Exercise prompt
Transcribe only the lines of the listing below from the one holding "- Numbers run" through the one holding "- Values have", inclusive, without any change.

Exercise data
----------------------------------------
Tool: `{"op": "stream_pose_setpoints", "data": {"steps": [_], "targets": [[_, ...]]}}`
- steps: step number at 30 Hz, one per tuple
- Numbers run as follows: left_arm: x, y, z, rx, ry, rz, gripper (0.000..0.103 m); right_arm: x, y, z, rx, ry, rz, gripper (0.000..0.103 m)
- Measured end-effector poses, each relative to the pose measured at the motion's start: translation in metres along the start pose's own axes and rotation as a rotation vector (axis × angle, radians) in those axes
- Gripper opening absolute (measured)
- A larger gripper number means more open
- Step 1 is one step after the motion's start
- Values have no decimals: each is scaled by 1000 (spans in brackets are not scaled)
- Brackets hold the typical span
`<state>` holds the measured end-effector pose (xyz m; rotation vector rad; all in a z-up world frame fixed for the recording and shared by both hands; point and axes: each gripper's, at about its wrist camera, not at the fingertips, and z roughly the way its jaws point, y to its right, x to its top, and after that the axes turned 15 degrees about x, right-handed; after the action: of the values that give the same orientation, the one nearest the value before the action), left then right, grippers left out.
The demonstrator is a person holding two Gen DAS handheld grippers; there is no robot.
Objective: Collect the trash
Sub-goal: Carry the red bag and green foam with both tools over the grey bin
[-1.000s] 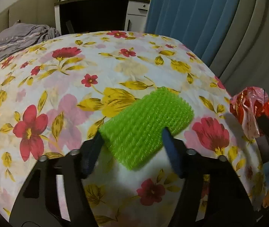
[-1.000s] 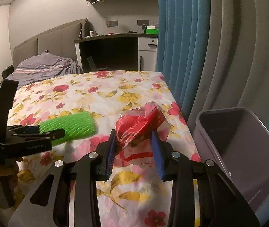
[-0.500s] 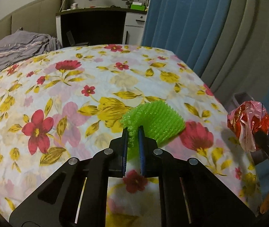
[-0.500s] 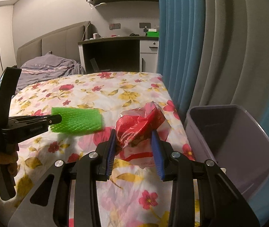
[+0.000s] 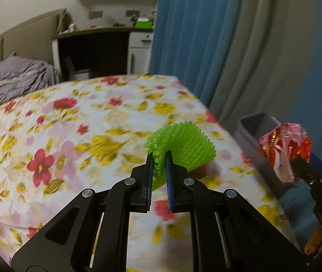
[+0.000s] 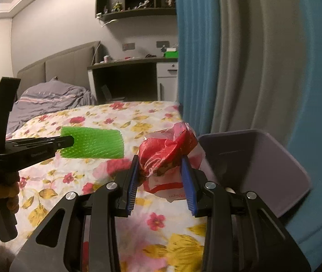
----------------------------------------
Solution
- Numbers run as follows: left_arm: x, y, z, rx, ry, rz, gripper (0.000..0.103 m); right_arm: x, y, z, rx, ry, rz, gripper (0.000..0.103 m)
- Measured end-effector poses, each relative to the pose measured at the motion's start: translation in metres along the start pose's own axes and rotation as a rotation vector (axis × angle, radians) in those axes
- Gripper opening absolute (measured)
- A larger gripper number means more open
- Step 1 is one step after the motion's start
- Values have no decimals: each is scaled by 1000 (spans in brackets are not scaled)

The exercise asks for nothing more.